**Exercise instructions**
Transcribe the records verbatim, images excluded.

**Provided information**
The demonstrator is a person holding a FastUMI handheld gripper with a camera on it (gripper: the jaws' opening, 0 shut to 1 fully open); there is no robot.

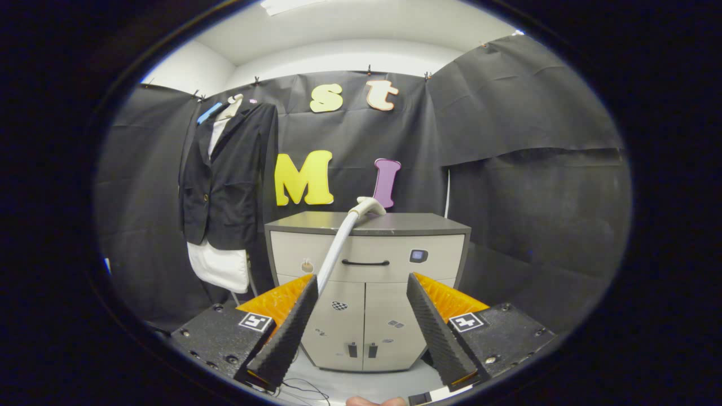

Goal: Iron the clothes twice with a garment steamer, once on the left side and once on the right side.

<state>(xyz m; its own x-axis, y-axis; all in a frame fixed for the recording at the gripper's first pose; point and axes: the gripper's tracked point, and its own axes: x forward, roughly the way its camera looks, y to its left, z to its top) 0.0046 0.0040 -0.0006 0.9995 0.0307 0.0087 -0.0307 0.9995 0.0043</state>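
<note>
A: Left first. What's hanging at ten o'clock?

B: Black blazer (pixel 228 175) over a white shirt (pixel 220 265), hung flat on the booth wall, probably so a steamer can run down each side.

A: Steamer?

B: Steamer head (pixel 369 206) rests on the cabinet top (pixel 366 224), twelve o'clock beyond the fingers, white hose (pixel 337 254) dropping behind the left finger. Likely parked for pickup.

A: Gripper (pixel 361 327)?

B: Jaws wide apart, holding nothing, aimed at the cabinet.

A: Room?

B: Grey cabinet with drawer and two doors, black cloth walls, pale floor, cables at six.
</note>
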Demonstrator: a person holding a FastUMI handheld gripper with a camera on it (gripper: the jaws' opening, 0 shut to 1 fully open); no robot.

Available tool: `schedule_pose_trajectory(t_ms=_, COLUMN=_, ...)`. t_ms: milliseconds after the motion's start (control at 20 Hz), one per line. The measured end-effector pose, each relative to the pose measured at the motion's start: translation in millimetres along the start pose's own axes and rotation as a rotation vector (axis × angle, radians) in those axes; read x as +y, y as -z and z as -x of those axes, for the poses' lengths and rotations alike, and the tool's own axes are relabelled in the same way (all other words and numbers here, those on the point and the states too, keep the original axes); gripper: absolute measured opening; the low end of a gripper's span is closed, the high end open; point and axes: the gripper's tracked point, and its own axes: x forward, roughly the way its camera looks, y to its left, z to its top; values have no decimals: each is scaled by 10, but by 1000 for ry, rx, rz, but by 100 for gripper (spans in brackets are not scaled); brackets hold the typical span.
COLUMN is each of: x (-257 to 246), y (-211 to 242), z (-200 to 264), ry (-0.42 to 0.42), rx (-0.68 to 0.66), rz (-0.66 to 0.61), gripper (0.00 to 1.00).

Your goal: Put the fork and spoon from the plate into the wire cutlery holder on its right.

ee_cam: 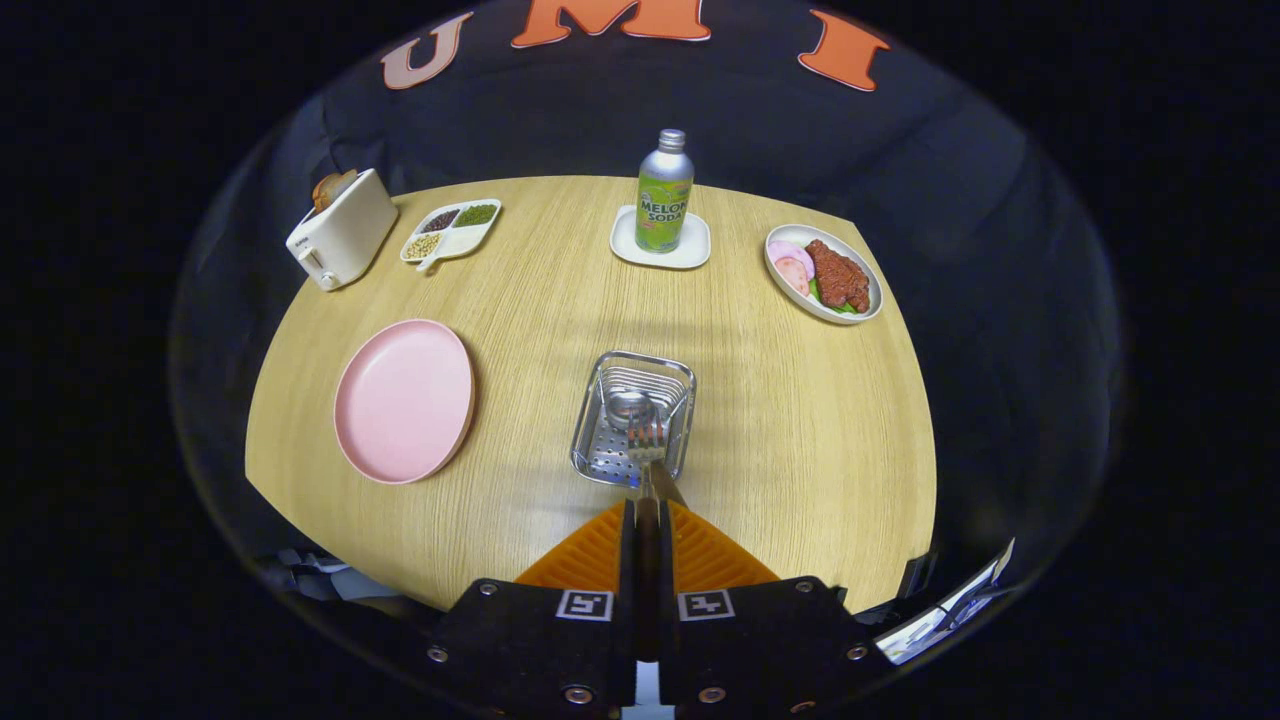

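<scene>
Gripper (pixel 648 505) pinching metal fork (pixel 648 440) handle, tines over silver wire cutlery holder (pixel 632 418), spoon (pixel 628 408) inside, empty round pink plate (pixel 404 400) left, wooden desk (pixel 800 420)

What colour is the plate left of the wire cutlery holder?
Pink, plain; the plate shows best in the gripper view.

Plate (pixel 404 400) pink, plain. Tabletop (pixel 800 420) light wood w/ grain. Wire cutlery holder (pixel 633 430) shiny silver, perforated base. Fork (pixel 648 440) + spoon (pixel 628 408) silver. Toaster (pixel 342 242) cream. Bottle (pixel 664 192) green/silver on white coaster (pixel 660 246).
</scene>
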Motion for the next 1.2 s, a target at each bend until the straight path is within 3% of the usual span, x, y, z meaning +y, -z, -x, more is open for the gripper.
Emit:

**Answer below**
The demonstrator is a person holding a FastUMI handheld gripper with a camera on it (gripper: the jaws' opening, 0 shut to 1 fully open); there is no robot.


Goal: Iron the clothes twice with a garment steamer, once on the left side and once on the right side.

<state>(xyz m; its own x-axis, y-axis; all in a frame fixed for the recording at the gripper's first pose; point and axes: the gripper's tracked point, and its own axes: x forward, roughly the way its camera looks, y to its left, z to its top) 0.0046 0.0040 -0.0006 0.9995 0.0307 0.0087 -0.0307 0.9995 0.0043</state>
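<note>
A: Left first. What's hanging at ten o'clock?

B: Black blazer (pixel 228 175) over a white shirt (pixel 220 265), hung flat on the booth wall, probably so a steamer can run down each side.

A: Steamer?

B: Steamer head (pixel 369 206) rests on the cabinet top (pixel 366 224), twelve o'clock beyond the fingers, white hose (pixel 337 254) dropping behind the left finger. Likely parked for pickup.

A: Gripper (pixel 361 327)?

B: Jaws wide apart, holding nothing, aimed at the cabinet.

A: Room?

B: Grey cabinet with drawer and two doors, black cloth walls, pale floor, cables at six.
</note>
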Demonstrator: a person holding a FastUMI handheld gripper with a camera on it (gripper: the jaws' opening, 0 shut to 1 fully open); no robot.

Available tool: `schedule_pose_trajectory(t_ms=_, COLUMN=_, ...)`. t_ms: milliseconds after the motion's start (control at 20 Hz), one per line. The measured end-effector pose, each relative to the pose measured at the motion's start: translation in millimetres along the start pose's own axes and rotation as a rotation vector (axis × angle, radians) in those axes; read x as +y, y as -z and z as -x of those axes, for the poses' lengths and rotations alike, and the tool's own axes are relabelled in the same way (all other words and numbers here, those on the point and the states too, keep the original axes); gripper: absolute measured opening; the low end of a gripper's span is closed, the high end open; point and axes: the gripper's tracked point, and its own axes: x forward, roughly the way its camera looks, y to its left, z to its top; values have no decimals: each is scaled by 10, but by 1000 for ry, rx, rz, but by 100 for gripper (spans in brackets are not scaled); brackets hold the typical span.
COLUMN is each of: x (-257 to 246), y (-211 to 242), z (-200 to 264), ry (-0.42 to 0.42), rx (-0.68 to 0.66), rz (-0.66 to 0.61), gripper (0.00 to 1.00).

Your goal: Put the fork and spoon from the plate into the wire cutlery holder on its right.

ee_cam: 

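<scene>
Gripper (pixel 648 505) pinching metal fork (pixel 648 440) handle, tines over silver wire cutlery holder (pixel 632 418), spoon (pixel 628 408) inside, empty round pink plate (pixel 404 400) left, wooden desk (pixel 800 420)

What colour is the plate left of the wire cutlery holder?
Pink, plain; the plate shows best in the gripper view.

Plate (pixel 404 400) pink, plain. Tabletop (pixel 800 420) light wood w/ grain. Wire cutlery holder (pixel 633 430) shiny silver, perforated base. Fork (pixel 648 440) + spoon (pixel 628 408) silver. Toaster (pixel 342 242) cream. Bottle (pixel 664 192) green/silver on white coaster (pixel 660 246).
</scene>
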Motion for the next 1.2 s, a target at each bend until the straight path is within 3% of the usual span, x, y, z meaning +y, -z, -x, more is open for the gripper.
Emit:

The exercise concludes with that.